**EXERCISE AIM**. Each entry below is to be printed verbatim.

*** Begin section ***

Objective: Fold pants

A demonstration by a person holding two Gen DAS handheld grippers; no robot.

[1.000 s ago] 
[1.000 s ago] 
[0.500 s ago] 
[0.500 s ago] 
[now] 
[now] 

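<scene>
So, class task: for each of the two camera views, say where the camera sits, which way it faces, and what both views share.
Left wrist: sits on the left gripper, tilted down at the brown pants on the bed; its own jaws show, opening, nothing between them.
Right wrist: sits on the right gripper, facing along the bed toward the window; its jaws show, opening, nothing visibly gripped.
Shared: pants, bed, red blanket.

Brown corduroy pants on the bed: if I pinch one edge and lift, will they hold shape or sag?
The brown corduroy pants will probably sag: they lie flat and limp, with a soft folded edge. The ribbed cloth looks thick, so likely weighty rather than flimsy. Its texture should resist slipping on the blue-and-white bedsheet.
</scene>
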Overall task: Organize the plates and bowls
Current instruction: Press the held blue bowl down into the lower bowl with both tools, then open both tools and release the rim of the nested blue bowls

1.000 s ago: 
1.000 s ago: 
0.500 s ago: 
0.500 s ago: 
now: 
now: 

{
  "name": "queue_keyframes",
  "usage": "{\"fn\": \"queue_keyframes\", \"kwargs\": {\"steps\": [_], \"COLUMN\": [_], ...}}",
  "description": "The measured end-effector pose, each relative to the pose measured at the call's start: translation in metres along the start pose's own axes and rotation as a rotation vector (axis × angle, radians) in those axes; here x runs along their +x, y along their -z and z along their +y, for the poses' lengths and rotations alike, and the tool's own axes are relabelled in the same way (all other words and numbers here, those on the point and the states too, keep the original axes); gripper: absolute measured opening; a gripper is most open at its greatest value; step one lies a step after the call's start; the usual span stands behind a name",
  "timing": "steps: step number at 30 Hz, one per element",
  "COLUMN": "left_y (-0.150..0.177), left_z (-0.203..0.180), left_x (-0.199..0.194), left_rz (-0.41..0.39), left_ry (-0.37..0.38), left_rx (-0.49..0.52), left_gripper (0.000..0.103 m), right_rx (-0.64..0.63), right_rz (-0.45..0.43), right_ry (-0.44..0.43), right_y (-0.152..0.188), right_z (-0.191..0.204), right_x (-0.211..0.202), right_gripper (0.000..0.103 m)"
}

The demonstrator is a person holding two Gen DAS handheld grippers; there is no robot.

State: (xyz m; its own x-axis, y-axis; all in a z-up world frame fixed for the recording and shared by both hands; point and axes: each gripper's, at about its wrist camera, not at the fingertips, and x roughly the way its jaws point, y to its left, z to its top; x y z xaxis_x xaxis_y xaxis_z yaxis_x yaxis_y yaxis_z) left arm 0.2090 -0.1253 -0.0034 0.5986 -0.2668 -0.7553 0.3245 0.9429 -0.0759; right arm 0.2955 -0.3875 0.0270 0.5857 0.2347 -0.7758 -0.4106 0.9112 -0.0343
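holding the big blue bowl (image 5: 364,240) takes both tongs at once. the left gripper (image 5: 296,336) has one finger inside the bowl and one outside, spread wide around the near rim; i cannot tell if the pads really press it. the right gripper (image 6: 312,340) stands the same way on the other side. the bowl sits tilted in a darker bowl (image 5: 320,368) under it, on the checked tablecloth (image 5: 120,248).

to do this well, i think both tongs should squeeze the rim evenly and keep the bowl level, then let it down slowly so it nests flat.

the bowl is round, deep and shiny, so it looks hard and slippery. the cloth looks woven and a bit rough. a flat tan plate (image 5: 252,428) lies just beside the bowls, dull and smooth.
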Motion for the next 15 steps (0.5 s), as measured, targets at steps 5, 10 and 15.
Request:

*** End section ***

**ANSWER TO THE PROBLEM**.
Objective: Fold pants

A demonstration by a person holding two Gen DAS handheld grippers; no robot.

[1.000 s ago] 
[1.000 s ago] 
[0.500 s ago] 
[0.500 s ago] 
[now] 
[now] 

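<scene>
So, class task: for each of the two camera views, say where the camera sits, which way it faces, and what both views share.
Left wrist: sits on the left gripper, tilted down at the brown pants on the bed; its own jaws show, opening, nothing between them.
Right wrist: sits on the right gripper, facing along the bed toward the window; its jaws show, opening, nothing visibly gripped.
Shared: pants, bed, red blanket.

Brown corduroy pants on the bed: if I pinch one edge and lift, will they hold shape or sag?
The brown corduroy pants will probably sag: they lie flat and limp, with a soft folded edge. The ribbed cloth looks thick, so likely weighty rather than flimsy. Its texture should resist slipping on the blue-and-white bedsheet.
</scene>
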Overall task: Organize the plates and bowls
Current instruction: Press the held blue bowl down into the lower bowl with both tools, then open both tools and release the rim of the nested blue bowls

1.000 s ago: 
1.000 s ago: 
0.500 s ago: 
0.500 s ago: 
now: 
now: 

{
  "name": "queue_keyframes",
  "usage": "{\"fn\": \"queue_keyframes\", \"kwargs\": {\"steps\": [_], \"COLUMN\": [_], ...}}",
  "description": "The measured end-effector pose, each relative to the pose measured at the call's start: translation in metres along the start pose's own axes and rotation as a rotation vector (axis × angle, radians) in those axes; here x runs along their +x, y along their -z and z along their +y, for the poses' lengths and rotations alike, and the tool's own axes are relabelled in the same way (all other words and numbers here, those on the point and the states too, keep the original axes); gripper: absolute measured opening; a gripper is most open at its greatest value; step one lies a step after the call's start; the usual span stands behind a name",
  "timing": "steps: step number at 30 Hz, one per element",
  "COLUMN": "left_y (-0.150..0.177), left_z (-0.203..0.180), left_x (-0.199..0.194), left_rz (-0.41..0.39), left_ry (-0.37..0.38), left_rx (-0.49..0.52), left_gripper (0.000..0.103 m), right_rx (-0.64..0.63), right_rz (-0.45..0.43), right_ry (-0.44..0.43), right_y (-0.152..0.188), right_z (-0.191..0.204), right_x (-0.211..0.202), right_gripper (0.000..0.103 m)"
}

The demonstrator is a person holding two Gen DAS handheld grippers; there is no robot.

State: (xyz m; its own x-axis, y-axis; all in a z-up world frame fixed for the recording and shared by both hands; point and axes: each gripper's, at about its wrist camera, not at the fingertips, and x roughly the way its jaws point, y to its left, z to its top; x y z xaxis_x xaxis_y xaxis_z yaxis_x yaxis_y yaxis_z) left arm 0.2090 -0.1253 -0.0034 0.5986 -0.2668 -0.7553 0.3245 0.9429 -0.0759; right arm 0.2955 -0.3875 0.0270 0.5857 0.2347 -0.7758 -0.4106 0.9112 -0.0343
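holding the big blue bowl (image 5: 364,240) takes both tongs at once. the left gripper (image 5: 296,336) has one finger inside the bowl and one outside, spread wide around the near rim; i cannot tell if the pads really press it. the right gripper (image 6: 312,340) stands the same way on the other side. the bowl sits tilted in a darker bowl (image 5: 320,368) under it, on the checked tablecloth (image 5: 120,248).

to do this well, i think both tongs should squeeze the rim evenly and keep the bowl level, then let it down slowly so it nests flat.

the bowl is round, deep and shiny, so it looks hard and slippery. the cloth looks woven and a bit rough. a flat tan plate (image 5: 252,428) lies just beside the bowls, dull and smooth.
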Motion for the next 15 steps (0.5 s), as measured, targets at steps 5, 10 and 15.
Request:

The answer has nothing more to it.